Bugün nihayet ben de merhaba demek istedim. Aynı sehirde yasayan bir meslektasınız olarak epeydir merak ve begeniyle okuyorum yazılarınızı. Zihinsel olarak neredeyse her bir hasta ile onun hastalıgı haricinde de bir cok farklı duygusal uyaranlarla karsılasıyoruz aslında yasamlara dair. Sizin farkınız bunları ( ve hatta diger blogtaki gezilerinizi de) secici bir algıyla hafızanıza da kaydedip her anlamda güzel bir dille ve hemen hemen katkısız sadelikle sunmanızda bence ki; bu apayrı bir maharet gerektiriyor. Sizi ictenlikle kutluyor ve izlemeye devam edecegimi bildiriyorum. Saygılarımla...

Pratik Anne dedi ki...

Ben de duzenli olarak blogunuzu takip ediyorum uzun zamandir. Ilk kesfettigimde de geriye donup butun yazilarinizi okumustum. Yorum yazilmamasi takip edeninizin olmadigi manasina gelmiyor. Blogunuzu sik sik guncellemenizden de dolayi (iceriginin kalitesi ayri tabi) en cok takip edilen bloglardan biri oldugunuzu dusunuyorum. Kendi adima yazayim, yazdiklariniz o kadar enteresan, ve bazilari o kadar yeni veya sasirtici ki "buna ne denir ki?" seklinde yorum bile yapamiyorum.

funda dedi ki...

merhaba bora bey

her gün açıp bakıyorum yeni bişeyler eklenmişmisiniz diye,nice 200.yazılara ...

Adsız dedi ki...

Sıkı takipçilerinizden biriyim...Eczacı olarak büyük bir keyifle okuyorum sizi...

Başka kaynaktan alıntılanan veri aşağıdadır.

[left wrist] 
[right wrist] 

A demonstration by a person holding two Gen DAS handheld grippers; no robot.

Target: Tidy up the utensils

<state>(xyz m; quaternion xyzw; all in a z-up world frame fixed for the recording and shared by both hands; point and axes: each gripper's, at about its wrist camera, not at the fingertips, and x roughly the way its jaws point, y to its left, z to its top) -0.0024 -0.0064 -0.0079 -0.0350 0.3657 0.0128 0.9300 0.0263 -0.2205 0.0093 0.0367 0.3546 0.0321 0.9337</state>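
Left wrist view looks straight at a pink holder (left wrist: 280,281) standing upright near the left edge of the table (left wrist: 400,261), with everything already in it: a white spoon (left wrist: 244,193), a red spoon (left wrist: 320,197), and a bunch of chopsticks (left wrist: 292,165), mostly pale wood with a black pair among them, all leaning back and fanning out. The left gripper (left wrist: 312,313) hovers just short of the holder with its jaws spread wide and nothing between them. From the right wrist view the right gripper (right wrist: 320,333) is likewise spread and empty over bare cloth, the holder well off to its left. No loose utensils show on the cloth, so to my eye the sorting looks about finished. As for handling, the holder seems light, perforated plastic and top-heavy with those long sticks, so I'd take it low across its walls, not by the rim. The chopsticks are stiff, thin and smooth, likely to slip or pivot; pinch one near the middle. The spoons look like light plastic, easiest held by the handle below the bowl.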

Komşusundan duyduğu tansiyon ilacını hiç bir hekime danışmadan sırf komşusuna iyi geldiği için kullanan insanların yaşadığı bir ülkenin dilinde yazdığınız yazılarınızda ilaçların ticari isimlerini vermekte bir sakınca görmüyor musunuz?

Sevgiler...

ssbb dedi ki...

İlginize teşekkür ederim.
Bu konuda epey yazdım, bazıları burada

ve burada Artık soruları yanıtlamamaya karar vermiştim, ama eczacı olduğunuzu söylediğinizden sizin için bir kez daha yazdım.

sevgilikeNdim dedi ki...

Bende sizi çok merak ediyordum, kendinizden arada bahsetmeniz hoş olacak sanırım. Bloğunuzu okumak bana keyif veriyor, umarım hep böyle devam eder. Sevgiler.

elektra dedi ki...

geç kaldım sanırım. ama, 200. yazınıza bir minik destek de benden olsun dedim. siz hep yazın bora bey. ve umarım, hep gezin. onları da yazın:)
iyi geceler.

Aslı Cin dedi ki...

Bora bey, kaçırdığım yazıları okurken bunu görünce şaşırdım, ama nedense okuduklarıma şaşırmadım, o kadar zaman olmuş ki sizi okumaya başlayalı, tanımışız sanki.

İlginç...

Adsız dedi ki...

Ben de sitenizi takip etmeye çalışıyorum. Iyiki yolunuzda devam etmişsiniz. Edebiyatla tıp burada bulusmus. Ne de iyi olmus.
2000. postunuzu da okuyabilmek dileğiye
Hoşçakalın

Alphecca dedi ki...

Bence kendinize çok güzel bir meslek bulmuşsunuz. Hem insanlara yardım ediyor, hemde içinizdeki öğrenme dürtüsünü besliyorsunuz. Bu kadar çok insanla karşılaşıp, birşeyler öğrenebileceğiniz başka bir meslek var mı acaba diye merak ediyorum. Bu sohbetlerin hastalarınızın sizi benimsemesine de ayrıca faydası olduğuna inanıyorum. Bu arada bloğunuz sayesinde bizlerde ucundan bucağından öğrenme şansı elde ediyoruz :))

Benim Hayatim dedi ki...

ben de her gün gelip yeni yazı var mı diye bakıyorum. Çok eğitici olduğunuzu düşünüyorum hele farklı meslek gruplarından aktarımlarınız yok mu :) Çevremdekilerle de paylaşıyorum.

TheDreamer dedi ki...

Merhaba;

Blogunuzu, yansız objectif tavrınız ve yoğun insan sevginizden dolayı büyük bir begeni ile takip ediyorum.. O yüzden blog ödülleri için sitenizi hiç düşünmeden yabancı bloglar listesine ekledim.. Sizden müsade almadım kusura bakmayın.. Ama blogunuzun daha yaygın olarak okunmasının toplumsal bir hoşgörü oluşturacağını düşünüyorum..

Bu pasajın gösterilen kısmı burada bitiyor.